Mini-Sternotomy for Coronary Artery Bypass Grafting

Andrew S. Cohen, FRCS, Leonidas Hadjinikolaou, MD, Franco Sogliani, MD, Rex De L. Stanbridge, MD

Department of Cardiothoracic Surgery, St. Mary's Hospital, Praed St, London W2 1NY Uk

To the Editor:

We read with interest the communication by Arom and associates [1] concerning the approach to the left anterior descending artery, right coronary artery, or both via a single limited incision of the chest.

We have also embarked on a minimal approach in suitable patients for single or double coronary artery bypass grafting using one or two internal mammary arteries. We have performed grafts to the left anterior descending artery with or without sequential graft to a diagonal branch of the left anterior descending artery and to the right coronary artery.

We use small 5-cm parasternal anterior thorocotomies with removal of 3 cm of two costal cartilages to allow for mobilization of the internal mammary artery. Through these incisions the pericardium is opened, revealing the left anterior descending artery on the left and the right coronary artery on the right immediately below. Once proximal and distal stay sutures have been applied, the coronary artery can be opened and direct anastomosis using a continuous suture of 7-0 Prolene (Ethicon, Somerville, NJ) is performed on the beating heart.
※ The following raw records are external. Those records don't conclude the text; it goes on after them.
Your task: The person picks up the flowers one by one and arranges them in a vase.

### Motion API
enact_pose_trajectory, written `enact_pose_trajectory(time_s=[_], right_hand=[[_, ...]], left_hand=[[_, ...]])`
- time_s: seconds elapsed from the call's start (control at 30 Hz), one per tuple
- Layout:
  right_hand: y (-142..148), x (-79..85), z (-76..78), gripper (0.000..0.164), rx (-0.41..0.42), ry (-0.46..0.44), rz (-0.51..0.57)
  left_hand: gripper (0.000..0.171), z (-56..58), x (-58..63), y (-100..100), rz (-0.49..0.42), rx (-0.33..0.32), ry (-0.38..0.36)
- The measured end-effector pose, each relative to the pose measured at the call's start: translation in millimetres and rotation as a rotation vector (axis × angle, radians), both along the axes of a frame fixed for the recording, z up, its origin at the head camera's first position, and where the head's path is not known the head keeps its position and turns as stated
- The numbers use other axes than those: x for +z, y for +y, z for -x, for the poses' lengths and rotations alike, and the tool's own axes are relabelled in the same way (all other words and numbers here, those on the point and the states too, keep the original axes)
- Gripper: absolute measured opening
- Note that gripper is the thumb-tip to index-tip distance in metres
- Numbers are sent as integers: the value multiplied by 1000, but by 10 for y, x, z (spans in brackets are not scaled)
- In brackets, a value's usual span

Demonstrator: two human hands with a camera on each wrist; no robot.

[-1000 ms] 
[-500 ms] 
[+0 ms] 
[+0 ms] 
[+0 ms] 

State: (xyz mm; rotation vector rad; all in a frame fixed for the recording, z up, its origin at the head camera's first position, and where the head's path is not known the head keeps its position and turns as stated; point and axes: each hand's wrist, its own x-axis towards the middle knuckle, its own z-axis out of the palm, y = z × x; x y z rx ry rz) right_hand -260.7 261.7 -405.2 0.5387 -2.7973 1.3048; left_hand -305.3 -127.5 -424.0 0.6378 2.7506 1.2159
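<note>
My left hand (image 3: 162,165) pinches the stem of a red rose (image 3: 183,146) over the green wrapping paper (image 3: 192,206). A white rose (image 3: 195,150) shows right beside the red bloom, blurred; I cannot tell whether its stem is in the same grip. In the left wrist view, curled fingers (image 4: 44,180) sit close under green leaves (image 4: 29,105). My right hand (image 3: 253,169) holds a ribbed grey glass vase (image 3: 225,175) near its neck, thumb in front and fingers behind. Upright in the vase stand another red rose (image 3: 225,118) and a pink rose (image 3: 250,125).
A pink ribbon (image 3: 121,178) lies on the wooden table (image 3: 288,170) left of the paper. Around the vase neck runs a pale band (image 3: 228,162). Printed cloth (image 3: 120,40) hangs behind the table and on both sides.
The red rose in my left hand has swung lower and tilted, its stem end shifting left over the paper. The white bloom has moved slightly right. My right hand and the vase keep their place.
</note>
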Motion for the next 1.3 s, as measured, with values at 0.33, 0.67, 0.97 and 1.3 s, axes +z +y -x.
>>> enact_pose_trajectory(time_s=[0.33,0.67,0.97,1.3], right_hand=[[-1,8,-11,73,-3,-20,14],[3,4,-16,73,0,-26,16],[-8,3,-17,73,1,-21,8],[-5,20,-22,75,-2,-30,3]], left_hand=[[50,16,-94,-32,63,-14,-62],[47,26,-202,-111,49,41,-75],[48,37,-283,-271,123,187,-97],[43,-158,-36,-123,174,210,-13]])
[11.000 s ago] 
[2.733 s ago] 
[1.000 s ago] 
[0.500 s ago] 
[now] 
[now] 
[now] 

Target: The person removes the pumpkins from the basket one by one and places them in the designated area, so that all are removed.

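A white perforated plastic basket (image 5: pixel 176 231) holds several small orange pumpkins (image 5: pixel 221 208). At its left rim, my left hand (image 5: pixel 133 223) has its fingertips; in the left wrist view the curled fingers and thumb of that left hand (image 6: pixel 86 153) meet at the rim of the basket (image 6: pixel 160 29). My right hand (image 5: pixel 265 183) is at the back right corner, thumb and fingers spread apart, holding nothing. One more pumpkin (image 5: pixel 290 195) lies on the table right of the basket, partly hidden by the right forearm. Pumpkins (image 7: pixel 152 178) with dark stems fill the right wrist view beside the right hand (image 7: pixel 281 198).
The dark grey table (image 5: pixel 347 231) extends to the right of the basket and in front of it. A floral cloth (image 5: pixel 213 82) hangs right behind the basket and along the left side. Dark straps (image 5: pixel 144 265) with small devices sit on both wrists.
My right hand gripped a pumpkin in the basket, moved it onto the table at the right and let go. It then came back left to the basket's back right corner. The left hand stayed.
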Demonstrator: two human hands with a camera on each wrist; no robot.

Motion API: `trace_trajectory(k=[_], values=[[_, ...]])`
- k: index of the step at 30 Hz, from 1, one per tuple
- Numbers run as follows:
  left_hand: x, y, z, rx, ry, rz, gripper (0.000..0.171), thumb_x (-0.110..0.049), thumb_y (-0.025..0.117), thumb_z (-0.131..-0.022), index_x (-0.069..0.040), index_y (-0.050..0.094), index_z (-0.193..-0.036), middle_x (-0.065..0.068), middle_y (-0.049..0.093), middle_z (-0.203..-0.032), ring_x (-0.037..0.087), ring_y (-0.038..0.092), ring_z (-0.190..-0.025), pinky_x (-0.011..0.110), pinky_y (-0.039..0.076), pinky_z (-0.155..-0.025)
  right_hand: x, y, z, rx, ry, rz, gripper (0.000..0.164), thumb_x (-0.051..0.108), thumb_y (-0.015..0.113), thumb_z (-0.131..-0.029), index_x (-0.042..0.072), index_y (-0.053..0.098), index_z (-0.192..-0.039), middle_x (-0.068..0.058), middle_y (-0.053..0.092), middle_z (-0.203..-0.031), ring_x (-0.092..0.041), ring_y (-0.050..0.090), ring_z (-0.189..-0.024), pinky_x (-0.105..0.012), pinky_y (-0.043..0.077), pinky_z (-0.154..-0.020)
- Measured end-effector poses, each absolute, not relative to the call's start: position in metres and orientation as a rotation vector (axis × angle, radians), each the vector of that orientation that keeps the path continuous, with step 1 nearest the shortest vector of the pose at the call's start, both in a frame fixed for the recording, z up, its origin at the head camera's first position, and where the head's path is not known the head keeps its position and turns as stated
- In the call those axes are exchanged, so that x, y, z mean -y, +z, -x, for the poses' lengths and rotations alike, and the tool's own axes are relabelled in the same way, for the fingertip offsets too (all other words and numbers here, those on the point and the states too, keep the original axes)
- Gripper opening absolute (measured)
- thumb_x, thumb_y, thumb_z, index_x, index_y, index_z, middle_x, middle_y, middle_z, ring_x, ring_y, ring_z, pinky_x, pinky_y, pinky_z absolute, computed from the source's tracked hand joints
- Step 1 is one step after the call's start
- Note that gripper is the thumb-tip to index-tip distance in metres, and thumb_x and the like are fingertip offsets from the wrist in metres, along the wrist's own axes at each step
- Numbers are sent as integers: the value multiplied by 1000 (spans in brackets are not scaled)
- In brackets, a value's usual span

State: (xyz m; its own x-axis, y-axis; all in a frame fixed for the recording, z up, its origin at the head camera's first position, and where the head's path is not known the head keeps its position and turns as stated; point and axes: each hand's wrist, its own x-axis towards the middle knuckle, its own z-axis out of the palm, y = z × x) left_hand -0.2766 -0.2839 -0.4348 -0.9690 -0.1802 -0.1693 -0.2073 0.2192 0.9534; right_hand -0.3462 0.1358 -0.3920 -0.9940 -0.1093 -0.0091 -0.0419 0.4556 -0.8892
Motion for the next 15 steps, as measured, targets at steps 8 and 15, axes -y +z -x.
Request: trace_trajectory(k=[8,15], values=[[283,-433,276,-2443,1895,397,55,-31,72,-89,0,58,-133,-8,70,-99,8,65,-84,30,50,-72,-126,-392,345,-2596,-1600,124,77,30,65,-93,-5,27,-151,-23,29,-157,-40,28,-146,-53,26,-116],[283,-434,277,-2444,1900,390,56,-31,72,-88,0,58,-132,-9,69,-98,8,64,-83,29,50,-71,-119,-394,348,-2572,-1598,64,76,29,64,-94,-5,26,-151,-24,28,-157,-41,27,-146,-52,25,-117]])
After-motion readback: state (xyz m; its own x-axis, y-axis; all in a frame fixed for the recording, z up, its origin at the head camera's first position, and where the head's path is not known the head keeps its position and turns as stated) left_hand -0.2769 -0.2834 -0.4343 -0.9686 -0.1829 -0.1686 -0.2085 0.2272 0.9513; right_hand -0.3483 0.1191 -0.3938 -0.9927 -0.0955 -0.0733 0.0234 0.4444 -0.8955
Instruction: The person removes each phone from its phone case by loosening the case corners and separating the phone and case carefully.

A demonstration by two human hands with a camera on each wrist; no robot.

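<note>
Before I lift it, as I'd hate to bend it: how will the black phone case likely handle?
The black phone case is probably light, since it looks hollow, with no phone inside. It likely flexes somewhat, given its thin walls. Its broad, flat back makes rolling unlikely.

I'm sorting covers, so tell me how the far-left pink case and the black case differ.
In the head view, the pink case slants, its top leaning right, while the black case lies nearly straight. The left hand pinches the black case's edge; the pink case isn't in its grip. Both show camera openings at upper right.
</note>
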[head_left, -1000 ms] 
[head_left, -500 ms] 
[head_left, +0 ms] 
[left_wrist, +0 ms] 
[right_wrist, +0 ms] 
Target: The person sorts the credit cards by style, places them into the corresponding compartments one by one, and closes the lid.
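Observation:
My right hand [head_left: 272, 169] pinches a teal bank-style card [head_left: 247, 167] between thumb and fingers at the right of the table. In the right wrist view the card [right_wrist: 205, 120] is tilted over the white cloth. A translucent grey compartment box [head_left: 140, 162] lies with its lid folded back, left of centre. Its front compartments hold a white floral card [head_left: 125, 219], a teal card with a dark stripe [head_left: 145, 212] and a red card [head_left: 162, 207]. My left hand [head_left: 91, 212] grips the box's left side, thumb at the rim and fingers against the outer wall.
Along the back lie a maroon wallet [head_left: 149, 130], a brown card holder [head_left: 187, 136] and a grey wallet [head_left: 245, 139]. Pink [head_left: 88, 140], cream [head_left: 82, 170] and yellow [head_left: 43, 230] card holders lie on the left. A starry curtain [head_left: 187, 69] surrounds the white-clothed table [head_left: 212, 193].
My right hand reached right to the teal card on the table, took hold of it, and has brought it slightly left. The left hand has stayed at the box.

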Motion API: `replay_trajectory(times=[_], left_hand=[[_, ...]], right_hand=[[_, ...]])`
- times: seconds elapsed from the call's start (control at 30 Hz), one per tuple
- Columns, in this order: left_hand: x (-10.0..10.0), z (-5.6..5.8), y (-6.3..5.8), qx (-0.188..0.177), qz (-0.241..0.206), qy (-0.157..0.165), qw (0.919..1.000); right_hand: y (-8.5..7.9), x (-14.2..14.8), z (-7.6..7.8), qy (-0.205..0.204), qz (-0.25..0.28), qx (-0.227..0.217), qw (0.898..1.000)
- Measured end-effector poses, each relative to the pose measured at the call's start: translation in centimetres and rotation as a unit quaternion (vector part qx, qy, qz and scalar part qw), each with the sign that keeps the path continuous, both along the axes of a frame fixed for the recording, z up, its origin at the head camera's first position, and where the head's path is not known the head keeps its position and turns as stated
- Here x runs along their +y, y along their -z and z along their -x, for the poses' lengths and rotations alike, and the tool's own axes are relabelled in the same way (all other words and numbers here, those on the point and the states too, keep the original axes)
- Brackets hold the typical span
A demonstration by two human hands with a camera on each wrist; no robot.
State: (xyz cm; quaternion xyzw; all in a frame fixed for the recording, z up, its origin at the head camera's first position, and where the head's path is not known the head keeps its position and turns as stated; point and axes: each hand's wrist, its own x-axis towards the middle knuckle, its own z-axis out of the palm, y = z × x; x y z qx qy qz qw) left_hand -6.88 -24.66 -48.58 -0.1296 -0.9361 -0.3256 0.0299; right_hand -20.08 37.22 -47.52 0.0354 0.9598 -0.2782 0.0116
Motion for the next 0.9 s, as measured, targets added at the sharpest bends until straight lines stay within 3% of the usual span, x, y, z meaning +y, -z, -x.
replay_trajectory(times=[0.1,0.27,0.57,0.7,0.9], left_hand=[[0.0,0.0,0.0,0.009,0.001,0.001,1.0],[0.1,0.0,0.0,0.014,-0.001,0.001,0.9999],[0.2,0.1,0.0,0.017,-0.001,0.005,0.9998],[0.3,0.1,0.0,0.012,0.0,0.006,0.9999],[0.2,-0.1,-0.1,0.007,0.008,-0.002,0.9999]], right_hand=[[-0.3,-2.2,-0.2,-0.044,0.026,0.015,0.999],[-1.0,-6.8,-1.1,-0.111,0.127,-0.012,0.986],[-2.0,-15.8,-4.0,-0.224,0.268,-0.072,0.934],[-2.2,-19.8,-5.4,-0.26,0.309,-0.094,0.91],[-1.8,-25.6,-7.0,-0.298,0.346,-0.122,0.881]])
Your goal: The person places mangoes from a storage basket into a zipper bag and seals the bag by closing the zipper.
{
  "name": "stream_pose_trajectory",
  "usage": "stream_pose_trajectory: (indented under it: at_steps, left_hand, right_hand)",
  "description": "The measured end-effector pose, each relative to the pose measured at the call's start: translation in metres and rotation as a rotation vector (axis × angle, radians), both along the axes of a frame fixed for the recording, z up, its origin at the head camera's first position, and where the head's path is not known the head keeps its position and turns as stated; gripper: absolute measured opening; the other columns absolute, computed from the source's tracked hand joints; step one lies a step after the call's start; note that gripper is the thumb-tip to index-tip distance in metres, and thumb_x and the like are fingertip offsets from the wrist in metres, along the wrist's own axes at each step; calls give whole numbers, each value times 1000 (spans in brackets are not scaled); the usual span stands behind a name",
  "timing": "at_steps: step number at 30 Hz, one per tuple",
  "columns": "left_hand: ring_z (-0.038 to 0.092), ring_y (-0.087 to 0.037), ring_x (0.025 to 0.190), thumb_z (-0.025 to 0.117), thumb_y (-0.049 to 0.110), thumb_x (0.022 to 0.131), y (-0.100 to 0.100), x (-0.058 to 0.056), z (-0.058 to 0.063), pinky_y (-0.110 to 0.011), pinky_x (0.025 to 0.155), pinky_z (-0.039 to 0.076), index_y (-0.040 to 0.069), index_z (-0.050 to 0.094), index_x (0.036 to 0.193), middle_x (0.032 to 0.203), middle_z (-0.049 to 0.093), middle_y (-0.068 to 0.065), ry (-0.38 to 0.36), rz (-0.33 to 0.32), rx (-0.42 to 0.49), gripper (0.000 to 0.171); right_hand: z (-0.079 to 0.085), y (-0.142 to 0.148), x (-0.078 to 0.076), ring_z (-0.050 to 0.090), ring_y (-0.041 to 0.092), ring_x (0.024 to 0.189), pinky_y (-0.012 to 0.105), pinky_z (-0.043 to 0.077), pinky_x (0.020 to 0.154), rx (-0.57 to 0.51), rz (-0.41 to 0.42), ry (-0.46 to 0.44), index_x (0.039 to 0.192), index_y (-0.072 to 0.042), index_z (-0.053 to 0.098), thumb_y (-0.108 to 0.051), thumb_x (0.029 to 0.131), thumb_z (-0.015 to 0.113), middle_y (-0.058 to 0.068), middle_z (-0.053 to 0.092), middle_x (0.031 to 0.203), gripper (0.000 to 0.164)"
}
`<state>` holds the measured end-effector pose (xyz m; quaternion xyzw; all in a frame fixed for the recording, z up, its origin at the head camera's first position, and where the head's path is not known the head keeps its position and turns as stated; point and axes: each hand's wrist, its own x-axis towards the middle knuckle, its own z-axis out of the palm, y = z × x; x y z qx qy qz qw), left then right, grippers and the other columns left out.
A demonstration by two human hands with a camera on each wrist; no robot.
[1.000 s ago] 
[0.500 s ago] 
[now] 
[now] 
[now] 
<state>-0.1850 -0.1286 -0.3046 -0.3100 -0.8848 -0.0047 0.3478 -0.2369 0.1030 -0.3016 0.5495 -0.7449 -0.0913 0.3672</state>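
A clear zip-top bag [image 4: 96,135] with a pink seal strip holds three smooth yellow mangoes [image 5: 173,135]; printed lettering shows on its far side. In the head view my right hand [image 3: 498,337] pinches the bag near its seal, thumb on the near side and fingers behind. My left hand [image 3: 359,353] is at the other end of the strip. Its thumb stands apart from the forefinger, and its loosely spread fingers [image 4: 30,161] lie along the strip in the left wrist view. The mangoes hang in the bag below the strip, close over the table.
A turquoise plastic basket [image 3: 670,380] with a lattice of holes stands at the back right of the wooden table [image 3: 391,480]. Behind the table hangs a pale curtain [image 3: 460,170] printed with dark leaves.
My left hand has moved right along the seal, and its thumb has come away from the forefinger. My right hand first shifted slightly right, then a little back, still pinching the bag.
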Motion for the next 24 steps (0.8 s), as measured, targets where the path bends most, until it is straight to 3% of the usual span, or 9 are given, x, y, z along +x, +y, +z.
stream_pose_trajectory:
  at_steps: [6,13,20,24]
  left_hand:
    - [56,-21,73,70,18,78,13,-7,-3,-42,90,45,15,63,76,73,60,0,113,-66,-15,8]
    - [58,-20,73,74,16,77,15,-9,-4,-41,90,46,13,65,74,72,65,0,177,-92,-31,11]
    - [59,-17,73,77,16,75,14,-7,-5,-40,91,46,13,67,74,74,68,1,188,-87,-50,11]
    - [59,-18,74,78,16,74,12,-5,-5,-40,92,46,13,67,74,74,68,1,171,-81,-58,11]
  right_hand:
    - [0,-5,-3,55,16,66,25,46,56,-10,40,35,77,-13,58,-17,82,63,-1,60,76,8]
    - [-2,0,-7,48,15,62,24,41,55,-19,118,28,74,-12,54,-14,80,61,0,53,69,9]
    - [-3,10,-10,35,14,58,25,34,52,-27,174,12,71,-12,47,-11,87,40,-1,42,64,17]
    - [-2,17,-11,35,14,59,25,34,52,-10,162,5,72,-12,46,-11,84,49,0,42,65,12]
We note the advantages advocated by Arom and associates for their technique and would like to give an alternative viewpoint. We have used our technique in 27 patients and have not needed cardiopulmonary bypass in any. We believe this is because, unlike in Arom and associates' technique, we are directly over the coronary artery in question and swabs or sponges are not required beneath the left ventricle (which is a potent source of arrhythmia and hypotension) to bring the coronary artery into view. Initially we did expose the femoral vessels [2], but now no groin incision is made. With regard to chest pain from our incisions, we have routinely infiltrated the area with local anesthetic, and we use aliquots of local anesthetic through a small intrapleural drain. We have not found postoperative pain to be troublesome.

With the lateral approach, a midline sternotomy would still be virgin territory when further revascularization is required and thus would decrease the risk in redo operations. Also in patients with previous midline sternotomy the lateral incision provides virgin access, and we have used this approach in one redo patient [2].

As in Arom and associates' communication [1], our patients too had excellent recovery with shortened hospital stay [3] and no intensive care unit admission. We agree that minimally invasive coronary artery bypass grafting requires continued and further study, but it appears in a defined subgroup of patients to confer several advantages over conventional techniques.

References

  1. Arom KV, Emery RW, Nicoloff DM. Mini-sternotomy for coronary artery bypass grafting. Ann Thorac Surg 1996;61:1271–2.[Abstract/Free Full Text]
  2. Stanbridge RD, Symons GV, Banwell PE. Minimal access surgery for coronary artery revascularisation [Letter]. Lancet 1995;346:837.[Medline]
  3. Stanbridge R, Cohen A, Hadjinicolau L, Al-Katoubi A. Early experience with minimal invasive coronary artery bypass grafting. Heart 1996;75(Suppl):69.